Cite as: 520 U. S. 548 (1997)
Syllabus
2. This record would not permit a reasonable jury to conclude that Papai is a Jones Act seaman. Jones Act coverage is confined to seamen, those workers who face regular exposure to the perils of the sea. An important part of the test for determining who is a seaman is whether the injured worker has a substantial connection to a vessel or to a fleet of vessels, and the latter concept requires a requisite degree of common ownership or control. Chandris, 515 U. S., at 366. The requisite link is not established by the mere use of the same hiring hall which draws from the same pool of employees. The various vessels on which Papai worked through the IBU hiring hall in the 21/4 years before his injury were not linked by any common ownership or control. Considering prior employments with independent employers in making the seaman status inquiry would undermine "the interests of employers and maritime workers alike in being able to predict who will be covered by the Jones Act . . . before a particular work day begins," id., at 363, and there would be no principled basis for limiting which prior employments are considered for determining seaman status. That the IBU Deckhands Agreement classified Papai as a deckhand does not give him claim to seaman status. Seaman status is based on his actual duties, South Chicago Coal & Dock Co. v.

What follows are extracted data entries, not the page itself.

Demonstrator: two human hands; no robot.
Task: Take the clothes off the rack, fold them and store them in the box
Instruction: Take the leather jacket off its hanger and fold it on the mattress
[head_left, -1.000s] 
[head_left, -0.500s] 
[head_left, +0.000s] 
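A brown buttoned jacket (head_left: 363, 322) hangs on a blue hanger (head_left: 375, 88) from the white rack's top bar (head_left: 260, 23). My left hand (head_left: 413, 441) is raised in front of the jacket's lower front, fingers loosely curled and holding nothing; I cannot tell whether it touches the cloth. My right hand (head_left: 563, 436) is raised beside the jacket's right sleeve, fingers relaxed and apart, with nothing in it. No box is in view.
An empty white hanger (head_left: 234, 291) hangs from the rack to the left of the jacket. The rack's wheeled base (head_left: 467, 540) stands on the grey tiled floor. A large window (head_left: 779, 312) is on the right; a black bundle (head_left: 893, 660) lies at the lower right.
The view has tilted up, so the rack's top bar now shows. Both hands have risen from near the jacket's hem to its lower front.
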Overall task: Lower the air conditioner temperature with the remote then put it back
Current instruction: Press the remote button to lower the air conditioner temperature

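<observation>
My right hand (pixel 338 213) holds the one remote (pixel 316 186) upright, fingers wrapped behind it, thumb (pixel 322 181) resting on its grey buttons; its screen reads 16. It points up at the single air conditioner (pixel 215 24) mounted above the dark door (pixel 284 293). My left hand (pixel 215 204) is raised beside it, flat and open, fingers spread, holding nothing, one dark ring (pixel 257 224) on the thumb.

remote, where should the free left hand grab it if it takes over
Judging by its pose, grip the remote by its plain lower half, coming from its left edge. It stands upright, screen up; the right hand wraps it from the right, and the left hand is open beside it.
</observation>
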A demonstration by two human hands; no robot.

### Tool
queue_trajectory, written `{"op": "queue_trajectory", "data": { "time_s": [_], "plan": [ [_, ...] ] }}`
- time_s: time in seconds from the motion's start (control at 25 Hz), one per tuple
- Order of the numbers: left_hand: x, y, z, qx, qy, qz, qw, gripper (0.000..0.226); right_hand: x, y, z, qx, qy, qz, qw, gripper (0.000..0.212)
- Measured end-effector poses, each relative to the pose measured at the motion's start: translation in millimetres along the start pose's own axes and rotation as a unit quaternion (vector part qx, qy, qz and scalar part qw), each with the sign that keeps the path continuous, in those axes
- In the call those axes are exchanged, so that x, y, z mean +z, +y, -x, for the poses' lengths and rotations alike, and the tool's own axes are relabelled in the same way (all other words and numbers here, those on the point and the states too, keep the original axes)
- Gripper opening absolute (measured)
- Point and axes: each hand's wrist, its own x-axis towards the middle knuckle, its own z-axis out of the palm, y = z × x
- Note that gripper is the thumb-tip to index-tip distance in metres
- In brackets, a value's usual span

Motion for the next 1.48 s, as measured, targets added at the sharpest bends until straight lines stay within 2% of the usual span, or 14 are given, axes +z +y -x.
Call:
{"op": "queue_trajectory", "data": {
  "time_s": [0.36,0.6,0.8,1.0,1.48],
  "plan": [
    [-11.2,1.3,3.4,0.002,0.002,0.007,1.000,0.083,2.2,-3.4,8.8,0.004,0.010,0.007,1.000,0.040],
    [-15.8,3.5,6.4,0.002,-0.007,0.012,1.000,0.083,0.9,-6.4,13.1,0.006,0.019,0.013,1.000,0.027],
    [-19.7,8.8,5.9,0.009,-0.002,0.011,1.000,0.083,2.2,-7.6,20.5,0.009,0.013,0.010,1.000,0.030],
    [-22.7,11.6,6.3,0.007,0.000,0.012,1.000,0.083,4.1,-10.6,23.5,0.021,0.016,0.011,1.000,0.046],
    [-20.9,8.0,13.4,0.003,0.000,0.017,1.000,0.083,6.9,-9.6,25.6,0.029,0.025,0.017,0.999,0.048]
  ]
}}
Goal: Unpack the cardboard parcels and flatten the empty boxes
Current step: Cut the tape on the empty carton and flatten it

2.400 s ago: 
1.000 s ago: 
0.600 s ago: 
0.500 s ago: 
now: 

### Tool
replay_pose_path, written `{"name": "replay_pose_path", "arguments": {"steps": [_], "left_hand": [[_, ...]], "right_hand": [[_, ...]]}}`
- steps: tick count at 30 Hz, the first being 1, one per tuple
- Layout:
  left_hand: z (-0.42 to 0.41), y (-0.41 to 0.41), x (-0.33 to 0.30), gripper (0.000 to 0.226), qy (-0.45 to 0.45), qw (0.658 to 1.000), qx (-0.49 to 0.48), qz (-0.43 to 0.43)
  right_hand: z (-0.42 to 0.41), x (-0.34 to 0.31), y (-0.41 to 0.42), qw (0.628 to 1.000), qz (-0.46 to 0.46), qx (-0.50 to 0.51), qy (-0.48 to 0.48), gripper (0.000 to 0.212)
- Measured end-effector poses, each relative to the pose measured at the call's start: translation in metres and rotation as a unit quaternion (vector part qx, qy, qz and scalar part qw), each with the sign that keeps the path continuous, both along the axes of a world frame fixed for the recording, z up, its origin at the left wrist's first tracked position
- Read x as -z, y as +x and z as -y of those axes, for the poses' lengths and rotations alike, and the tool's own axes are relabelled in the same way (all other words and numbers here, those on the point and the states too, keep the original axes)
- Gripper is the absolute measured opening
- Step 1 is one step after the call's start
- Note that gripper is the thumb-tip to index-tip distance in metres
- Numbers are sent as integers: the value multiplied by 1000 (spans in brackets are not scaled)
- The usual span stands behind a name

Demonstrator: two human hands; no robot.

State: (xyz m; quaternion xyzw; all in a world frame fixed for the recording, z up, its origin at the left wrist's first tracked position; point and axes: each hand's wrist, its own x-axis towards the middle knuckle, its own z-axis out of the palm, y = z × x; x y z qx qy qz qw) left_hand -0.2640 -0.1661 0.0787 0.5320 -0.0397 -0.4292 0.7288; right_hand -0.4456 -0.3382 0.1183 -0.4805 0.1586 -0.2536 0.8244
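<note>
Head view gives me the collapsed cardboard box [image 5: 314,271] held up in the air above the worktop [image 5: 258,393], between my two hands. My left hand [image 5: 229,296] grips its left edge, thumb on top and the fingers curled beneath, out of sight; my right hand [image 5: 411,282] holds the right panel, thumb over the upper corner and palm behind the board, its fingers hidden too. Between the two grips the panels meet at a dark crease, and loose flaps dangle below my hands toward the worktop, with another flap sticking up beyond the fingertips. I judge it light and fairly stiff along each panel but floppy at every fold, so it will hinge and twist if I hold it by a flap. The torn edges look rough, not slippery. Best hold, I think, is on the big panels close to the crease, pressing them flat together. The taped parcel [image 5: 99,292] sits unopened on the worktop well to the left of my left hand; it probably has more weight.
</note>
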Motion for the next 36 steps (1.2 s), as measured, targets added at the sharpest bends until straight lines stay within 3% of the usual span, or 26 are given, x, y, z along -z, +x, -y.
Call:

Bassett, 309 U. S. 251, 260, and Papai's duties during the employment in question included no seagoing activity. Nor is it reasonable to infer from his testimony that his 12 prior employments with Harbor Tug involved work of a seagoing nature that could qualify him for seaman status. Pp. 553-560.
67 F. 3d 203, reversed.
Kennedy, J., delivered the opinion of the Court, in which Rehnquist, C. J., and O'Connor, Scalia, Souter, and Thomas, JJ., joined. Stevens, J., filed a dissenting opinion, in which Ginsburg and Breyer, JJ., joined, post, p. 560.
Eric Danoff argued the cause for petitioner. With him on the briefs was Richard K. Willard.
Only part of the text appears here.